[WHAT IS BEING ASKED] Below is a listing. Return the lines from the one that contains "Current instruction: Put" to the one that contains "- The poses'", both ends included, verbatim and with no pictures.

[SUPPLIED MATERIAL]
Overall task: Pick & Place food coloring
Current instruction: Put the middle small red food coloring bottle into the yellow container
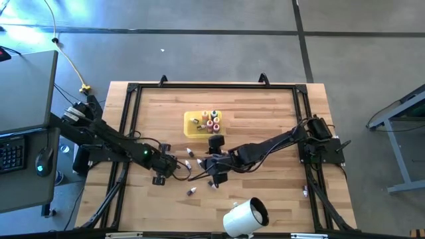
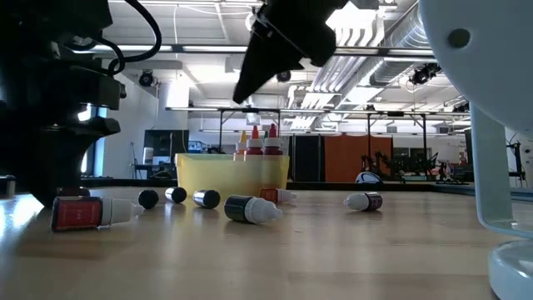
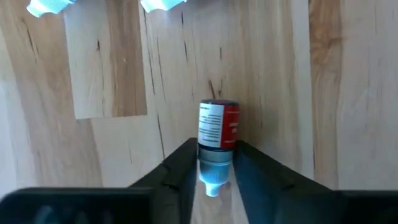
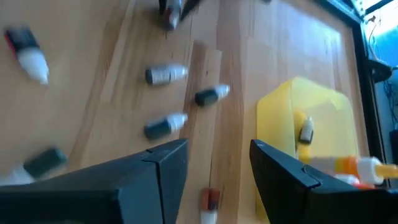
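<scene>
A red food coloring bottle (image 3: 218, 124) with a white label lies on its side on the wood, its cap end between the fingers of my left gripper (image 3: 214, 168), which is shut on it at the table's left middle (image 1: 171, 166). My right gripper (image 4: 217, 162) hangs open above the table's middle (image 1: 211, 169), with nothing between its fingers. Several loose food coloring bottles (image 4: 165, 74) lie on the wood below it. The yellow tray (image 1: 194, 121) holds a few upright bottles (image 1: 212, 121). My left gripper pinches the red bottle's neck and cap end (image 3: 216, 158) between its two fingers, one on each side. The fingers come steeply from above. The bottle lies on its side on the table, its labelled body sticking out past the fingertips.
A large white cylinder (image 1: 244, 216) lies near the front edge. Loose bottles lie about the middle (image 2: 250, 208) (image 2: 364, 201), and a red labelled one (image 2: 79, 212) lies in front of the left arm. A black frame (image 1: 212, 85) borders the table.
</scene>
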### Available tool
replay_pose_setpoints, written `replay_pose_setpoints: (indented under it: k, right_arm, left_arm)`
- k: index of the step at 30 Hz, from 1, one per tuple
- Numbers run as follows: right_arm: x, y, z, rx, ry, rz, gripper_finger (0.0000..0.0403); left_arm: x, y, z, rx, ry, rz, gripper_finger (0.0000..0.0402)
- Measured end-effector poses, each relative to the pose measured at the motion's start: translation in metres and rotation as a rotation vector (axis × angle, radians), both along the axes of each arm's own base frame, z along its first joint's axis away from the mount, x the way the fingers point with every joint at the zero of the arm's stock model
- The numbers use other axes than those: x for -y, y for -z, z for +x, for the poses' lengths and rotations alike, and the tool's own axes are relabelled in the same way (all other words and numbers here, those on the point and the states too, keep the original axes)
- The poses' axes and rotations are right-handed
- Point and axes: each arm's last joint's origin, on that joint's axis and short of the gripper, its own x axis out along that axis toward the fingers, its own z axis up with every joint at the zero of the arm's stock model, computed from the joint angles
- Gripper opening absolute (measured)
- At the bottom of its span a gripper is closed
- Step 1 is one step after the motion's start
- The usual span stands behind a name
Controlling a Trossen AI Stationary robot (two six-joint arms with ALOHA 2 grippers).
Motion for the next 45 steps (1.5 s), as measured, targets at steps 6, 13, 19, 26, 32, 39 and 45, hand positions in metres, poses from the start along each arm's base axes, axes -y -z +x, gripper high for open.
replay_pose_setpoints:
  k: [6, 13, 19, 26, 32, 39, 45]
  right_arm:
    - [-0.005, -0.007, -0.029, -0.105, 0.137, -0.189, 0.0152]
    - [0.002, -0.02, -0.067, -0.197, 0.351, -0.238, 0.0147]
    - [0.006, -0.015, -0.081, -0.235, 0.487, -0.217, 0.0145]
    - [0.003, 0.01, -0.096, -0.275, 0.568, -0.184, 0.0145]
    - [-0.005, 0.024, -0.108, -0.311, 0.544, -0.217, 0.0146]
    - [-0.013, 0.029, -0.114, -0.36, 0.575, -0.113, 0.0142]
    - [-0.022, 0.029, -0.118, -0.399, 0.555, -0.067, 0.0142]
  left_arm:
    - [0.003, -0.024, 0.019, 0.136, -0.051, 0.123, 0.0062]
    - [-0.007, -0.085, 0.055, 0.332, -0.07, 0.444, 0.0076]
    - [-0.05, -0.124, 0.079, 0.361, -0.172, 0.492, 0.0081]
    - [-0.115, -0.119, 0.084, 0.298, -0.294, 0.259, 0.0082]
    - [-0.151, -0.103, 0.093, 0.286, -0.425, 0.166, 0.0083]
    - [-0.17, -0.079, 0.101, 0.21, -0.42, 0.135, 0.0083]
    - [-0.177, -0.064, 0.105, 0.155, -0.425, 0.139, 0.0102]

[TASK SOLUTION]
Current instruction: Put the middle small red food coloring bottle into the yellow container
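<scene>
A red food coloring bottle (image 3: 218, 124) with a white label lies on its side on the wood, its cap end between the fingers of my left gripper (image 3: 214, 168), which is shut on it at the table's left middle (image 1: 171, 166). My right gripper (image 4: 217, 162) hangs open above the table's middle (image 1: 211, 169), with nothing between its fingers. Several loose food coloring bottles (image 4: 165, 74) lie on the wood below it. The yellow tray (image 1: 194, 121) holds a few upright bottles (image 1: 212, 121). My left gripper pinches the red bottle's neck and cap end (image 3: 216, 158) between its two fingers, one on each side. The fingers come steeply from above. The bottle lies on its side on the table, its labelled body sticking out past the fingertips.
A large white cylinder (image 1: 244, 216) lies near the front edge. Loose bottles lie about the middle (image 2: 250, 208) (image 2: 364, 201), and a red labelled one (image 2: 79, 212) lies in front of the left arm. A black frame (image 1: 212, 85) borders the table.
</scene>
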### Available tool
replay_pose_setpoints, written `replay_pose_setpoints: (indented under it: k, right_arm, left_arm)`
- k: index of the step at 30 Hz, from 1, one per tuple
- Numbers run as follows: right_arm: x, y, z, rx, ry, rz, gripper_finger (0.0000..0.0403); left_arm: x, y, z, rx, ry, rz, gripper_finger (0.0000..0.0402)
- Measured end-effector poses, each relative to the pose measured at the motion's start: translation in metres and rotation as a rotation vector (axis × angle, radians), both along the axes of each arm's own base frame, z along its first joint's axis away from the mount, x the way the fingers point with every joint at the zero of the arm's stock model
- The numbers use other axes than those: x for -y, y for -z, z for +x, for the poses' lengths and rotations alike, and the tool's own axes are relabelled in the same way (all other words and numbers here, those on the point and the states too, keep the original axes)
- The poses' axes and rotations are right-handed

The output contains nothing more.